Could you give back exactly the lines below from the one with "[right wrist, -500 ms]" through the one with "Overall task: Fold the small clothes", without a single picture?

- **Dataset entries**:
--- START ---

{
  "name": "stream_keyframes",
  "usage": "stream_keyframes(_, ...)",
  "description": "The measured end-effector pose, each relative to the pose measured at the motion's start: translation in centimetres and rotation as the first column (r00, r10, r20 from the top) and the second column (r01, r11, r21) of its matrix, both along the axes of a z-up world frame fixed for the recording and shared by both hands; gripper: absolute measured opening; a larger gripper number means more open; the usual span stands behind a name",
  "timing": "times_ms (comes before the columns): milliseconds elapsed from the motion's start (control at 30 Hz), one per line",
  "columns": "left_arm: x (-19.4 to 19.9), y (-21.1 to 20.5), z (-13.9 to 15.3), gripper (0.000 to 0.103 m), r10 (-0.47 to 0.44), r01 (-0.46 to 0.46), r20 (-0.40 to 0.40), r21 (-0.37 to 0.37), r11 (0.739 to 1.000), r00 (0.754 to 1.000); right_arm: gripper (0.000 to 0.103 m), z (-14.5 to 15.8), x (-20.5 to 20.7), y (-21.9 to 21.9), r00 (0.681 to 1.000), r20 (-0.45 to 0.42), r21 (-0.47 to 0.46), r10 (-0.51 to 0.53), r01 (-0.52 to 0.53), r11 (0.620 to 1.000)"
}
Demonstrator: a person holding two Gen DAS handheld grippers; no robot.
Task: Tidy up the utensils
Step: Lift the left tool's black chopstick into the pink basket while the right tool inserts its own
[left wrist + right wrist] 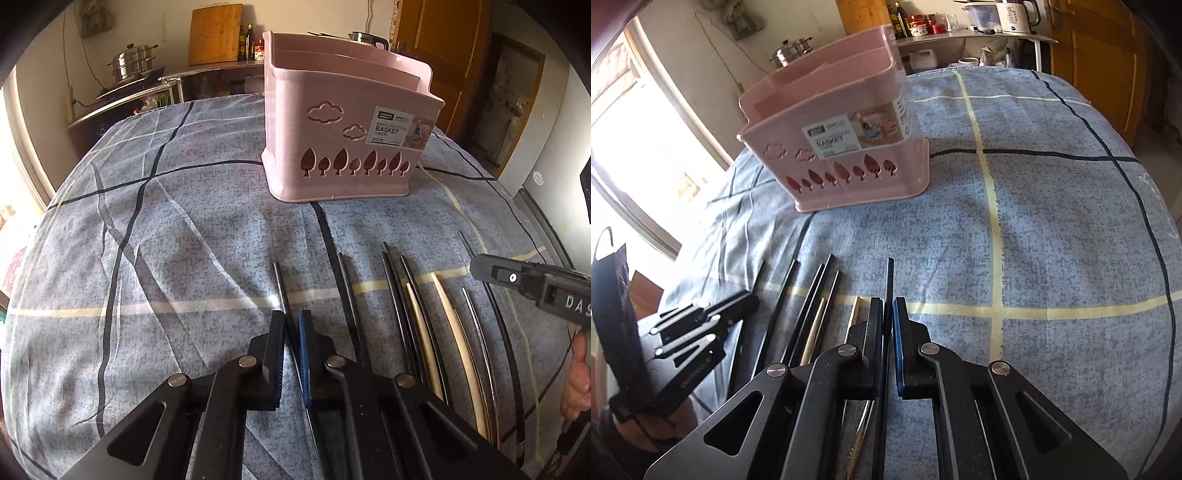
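Checked cloth point(184, 221) covers the tabletop. I hold both grippers low: left gripper point(293, 325) fingers clamp a dark chopstick point(280, 288); right gripper point(887, 314) fingers clamp a black chopstick point(889, 280).

Both tongs point(293, 319) point(887, 306) low, level, nearly closed.

On the pink basket point(343, 122), right of centre in your left wrist view, you can read "BASKET" in bold on its sticker label point(400, 127), with "0129" printed just below; the smaller lines above it are too fine to make out. At the right edge of that view, the right gripper point(532, 284) shows white letters "DAS", cut off by the frame. In your right wrist view, the same label point(849, 136) is blurred, and the lettering on the left gripper point(701, 332) at lower left is too small to read.
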State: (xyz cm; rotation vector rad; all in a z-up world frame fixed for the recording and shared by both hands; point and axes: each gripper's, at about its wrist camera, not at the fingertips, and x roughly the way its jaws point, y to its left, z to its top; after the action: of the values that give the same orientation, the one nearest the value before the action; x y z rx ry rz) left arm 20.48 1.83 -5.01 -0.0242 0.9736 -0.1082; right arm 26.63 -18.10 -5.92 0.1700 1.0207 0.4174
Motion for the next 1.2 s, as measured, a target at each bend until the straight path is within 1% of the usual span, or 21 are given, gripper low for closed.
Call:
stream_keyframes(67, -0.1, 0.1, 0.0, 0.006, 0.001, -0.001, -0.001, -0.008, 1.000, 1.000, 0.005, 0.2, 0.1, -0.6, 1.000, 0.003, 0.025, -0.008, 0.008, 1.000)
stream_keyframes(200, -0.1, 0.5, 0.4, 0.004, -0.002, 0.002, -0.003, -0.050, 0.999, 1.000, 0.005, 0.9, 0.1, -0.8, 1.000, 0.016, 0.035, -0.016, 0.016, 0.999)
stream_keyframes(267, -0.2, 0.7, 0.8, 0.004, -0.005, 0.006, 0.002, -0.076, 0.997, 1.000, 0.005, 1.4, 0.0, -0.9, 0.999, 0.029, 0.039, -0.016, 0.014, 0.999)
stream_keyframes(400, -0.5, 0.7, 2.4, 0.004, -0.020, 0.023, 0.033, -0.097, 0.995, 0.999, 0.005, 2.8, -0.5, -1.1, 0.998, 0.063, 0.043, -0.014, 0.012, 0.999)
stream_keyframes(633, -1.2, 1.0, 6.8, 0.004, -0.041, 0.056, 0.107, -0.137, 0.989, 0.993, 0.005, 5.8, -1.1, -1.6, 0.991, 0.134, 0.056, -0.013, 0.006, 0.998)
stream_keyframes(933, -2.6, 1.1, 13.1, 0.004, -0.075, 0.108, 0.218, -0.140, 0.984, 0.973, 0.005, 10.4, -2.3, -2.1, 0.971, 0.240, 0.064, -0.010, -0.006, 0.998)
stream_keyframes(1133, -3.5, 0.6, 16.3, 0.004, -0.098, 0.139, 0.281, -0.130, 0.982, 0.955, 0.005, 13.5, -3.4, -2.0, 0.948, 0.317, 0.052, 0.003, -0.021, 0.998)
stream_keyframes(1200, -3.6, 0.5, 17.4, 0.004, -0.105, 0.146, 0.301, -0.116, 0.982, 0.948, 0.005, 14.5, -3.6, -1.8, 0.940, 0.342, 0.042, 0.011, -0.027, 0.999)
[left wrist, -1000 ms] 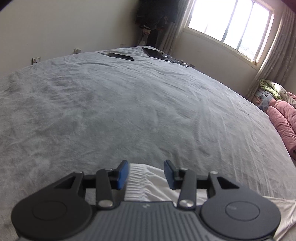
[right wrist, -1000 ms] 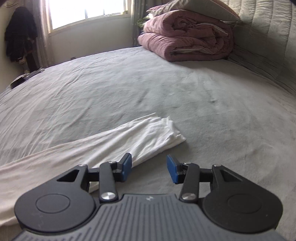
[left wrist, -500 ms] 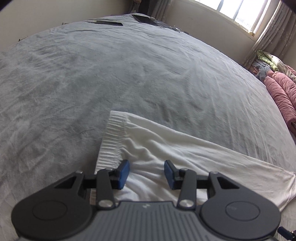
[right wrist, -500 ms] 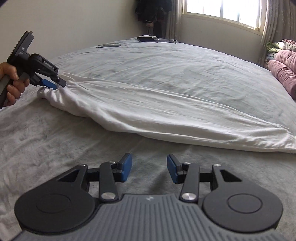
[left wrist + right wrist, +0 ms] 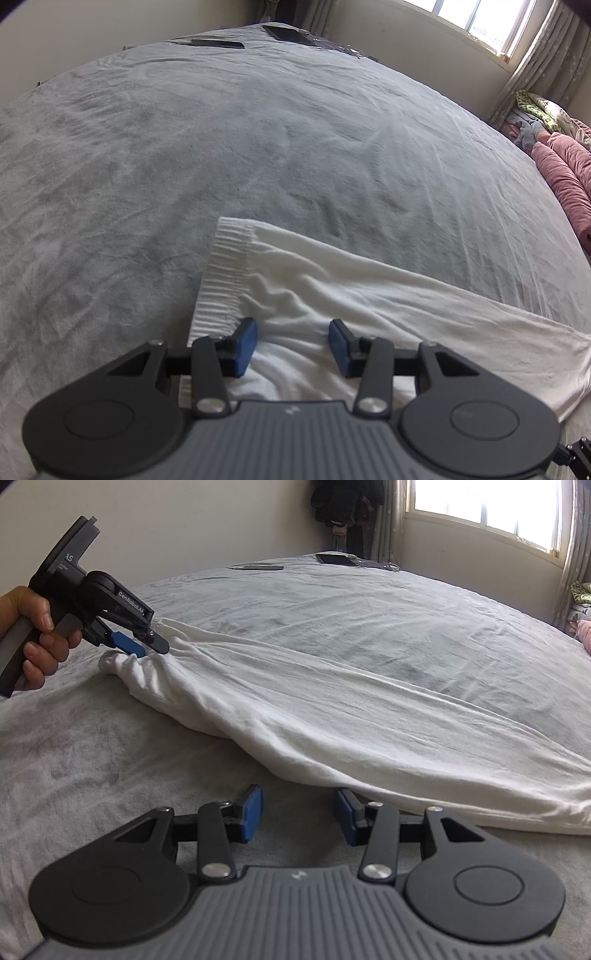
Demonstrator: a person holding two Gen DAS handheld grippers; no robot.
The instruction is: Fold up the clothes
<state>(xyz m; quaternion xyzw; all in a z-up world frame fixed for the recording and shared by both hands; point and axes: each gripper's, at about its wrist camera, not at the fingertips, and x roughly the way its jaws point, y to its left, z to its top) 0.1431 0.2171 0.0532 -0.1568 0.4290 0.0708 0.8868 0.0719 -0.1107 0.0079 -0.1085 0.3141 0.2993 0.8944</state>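
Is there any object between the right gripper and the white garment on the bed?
Nothing visible. The right gripper is open over bare grey bedsheet, and the white garment lies just beyond its fingertips, with only sheet between them.

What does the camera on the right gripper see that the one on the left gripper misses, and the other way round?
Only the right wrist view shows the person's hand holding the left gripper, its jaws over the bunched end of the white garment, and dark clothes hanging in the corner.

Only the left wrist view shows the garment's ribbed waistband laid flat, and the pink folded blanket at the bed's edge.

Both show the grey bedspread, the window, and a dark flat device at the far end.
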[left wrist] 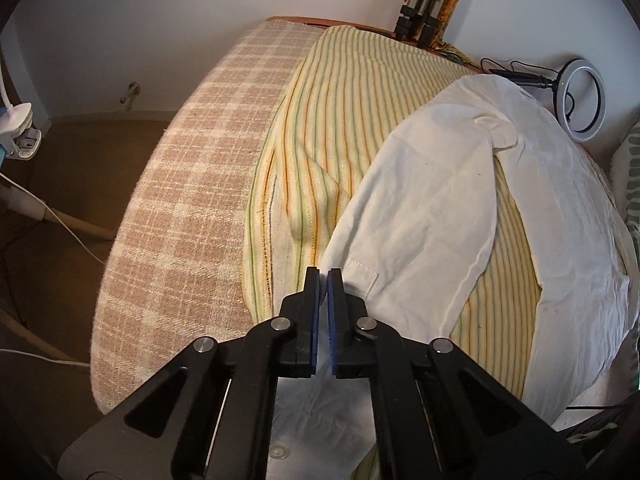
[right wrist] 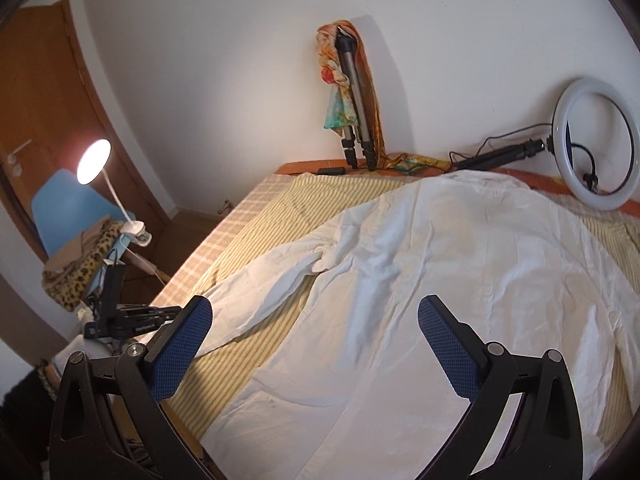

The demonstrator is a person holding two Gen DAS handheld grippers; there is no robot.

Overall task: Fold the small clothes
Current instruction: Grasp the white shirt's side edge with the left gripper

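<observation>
- Bottom centre, our left gripper [left wrist: 324, 276] is pinched together at the cuff of the white shirt [left wrist: 420, 216]; whether cloth is caught, we can't tell.
- Right gripper [right wrist: 314, 320] hangs wide apart.
- Shirt lies spread on the striped sheet [left wrist: 340, 112], mid-frame, unfolded.

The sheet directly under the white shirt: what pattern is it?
Yellow sheet with thin green and orange stripes; clearest in the left wrist view.
</observation>
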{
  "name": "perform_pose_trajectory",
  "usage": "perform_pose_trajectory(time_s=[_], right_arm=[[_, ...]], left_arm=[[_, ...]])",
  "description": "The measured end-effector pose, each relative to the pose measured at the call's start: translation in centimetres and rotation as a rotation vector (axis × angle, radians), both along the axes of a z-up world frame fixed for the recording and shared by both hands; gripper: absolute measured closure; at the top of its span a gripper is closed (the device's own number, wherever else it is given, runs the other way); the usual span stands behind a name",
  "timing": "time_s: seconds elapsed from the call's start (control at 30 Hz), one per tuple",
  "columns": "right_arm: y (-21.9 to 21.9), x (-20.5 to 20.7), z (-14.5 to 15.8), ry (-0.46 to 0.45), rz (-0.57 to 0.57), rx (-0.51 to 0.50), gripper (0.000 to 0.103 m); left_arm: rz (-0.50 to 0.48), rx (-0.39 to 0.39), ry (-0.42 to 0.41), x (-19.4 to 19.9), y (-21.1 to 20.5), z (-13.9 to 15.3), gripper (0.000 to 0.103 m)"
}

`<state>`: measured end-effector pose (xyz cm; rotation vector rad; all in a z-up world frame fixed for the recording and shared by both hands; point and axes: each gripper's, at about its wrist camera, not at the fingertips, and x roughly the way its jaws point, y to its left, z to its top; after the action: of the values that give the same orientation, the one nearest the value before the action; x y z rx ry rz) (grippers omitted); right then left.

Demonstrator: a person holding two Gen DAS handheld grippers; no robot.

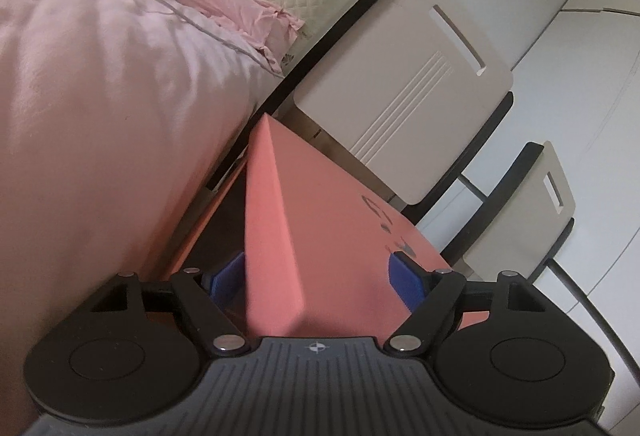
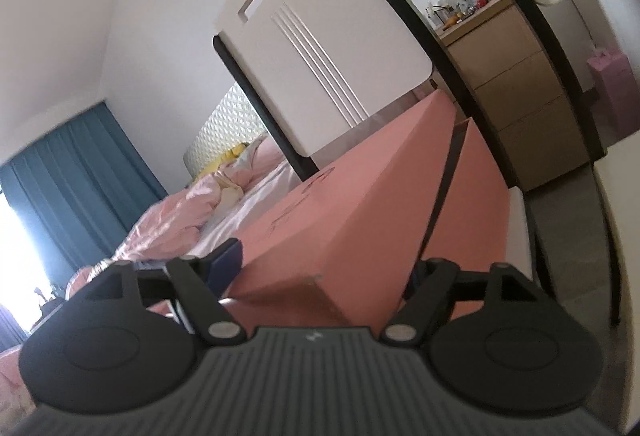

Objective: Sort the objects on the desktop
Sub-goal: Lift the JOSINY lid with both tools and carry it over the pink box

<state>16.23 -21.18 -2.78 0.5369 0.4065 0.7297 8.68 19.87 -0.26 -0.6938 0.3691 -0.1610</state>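
A salmon-pink box lid [image 1: 332, 224] with dark lettering on its top fills the middle of the left wrist view. My left gripper [image 1: 316, 276] is shut on its rim, with blue pads [image 1: 404, 280] on either side of the wall. In the right wrist view the same pink lid [image 2: 344, 216] runs away from me, and the pink box base [image 2: 472, 204] shows beneath it across a dark gap. My right gripper [image 2: 324, 268] is shut on the lid's near end; its right pad is mostly hidden behind the lid.
A bed with pink bedding [image 1: 100, 84] lies to the left. White chairs with black frames [image 1: 404, 88] stand behind the box. A wooden drawer unit [image 2: 516, 76] with small items on top and teal curtains [image 2: 68, 172] show in the right wrist view.
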Motion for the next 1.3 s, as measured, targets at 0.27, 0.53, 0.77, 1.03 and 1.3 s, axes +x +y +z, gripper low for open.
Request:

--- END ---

- **RESULT**:
[right wrist, -500 ms] 
[left wrist + right wrist, +0 ms] 
Demonstrator: a person holding two Gen DAS handheld grippers; no robot.
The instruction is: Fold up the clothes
<state>(xyz m; quaternion xyzw; all in a z-up world frame fixed for the recording and shared by both hands; point and axes: each gripper's, at about its wrist camera, not at the fingertips, and x roughly the way its jaws point, y to its left, z to its top) 0.1431 0.2171 0.0532 -0.1568 0.4290 0.0708 0.8868 0.0719 -0.1107 0.0079 -0.1085 0.3141 0.2993 0.8944</state>
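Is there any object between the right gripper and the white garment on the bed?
Nothing visible. The right gripper is open over bare grey bedsheet, and the white garment lies just beyond its fingertips, with only sheet between them.

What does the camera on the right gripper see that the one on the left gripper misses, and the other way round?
Only the right wrist view shows the person's hand holding the left gripper, its jaws over the bunched end of the white garment, and dark clothes hanging in the corner.

Only the left wrist view shows the garment's ribbed waistband laid flat, and the pink folded blanket at the bed's edge.

Both show the grey bedspread, the window, and a dark flat device at the far end.
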[left wrist] 
[right wrist] 

The demonstrator is a person holding two Gen DAS handheld grippers; there is no robot.

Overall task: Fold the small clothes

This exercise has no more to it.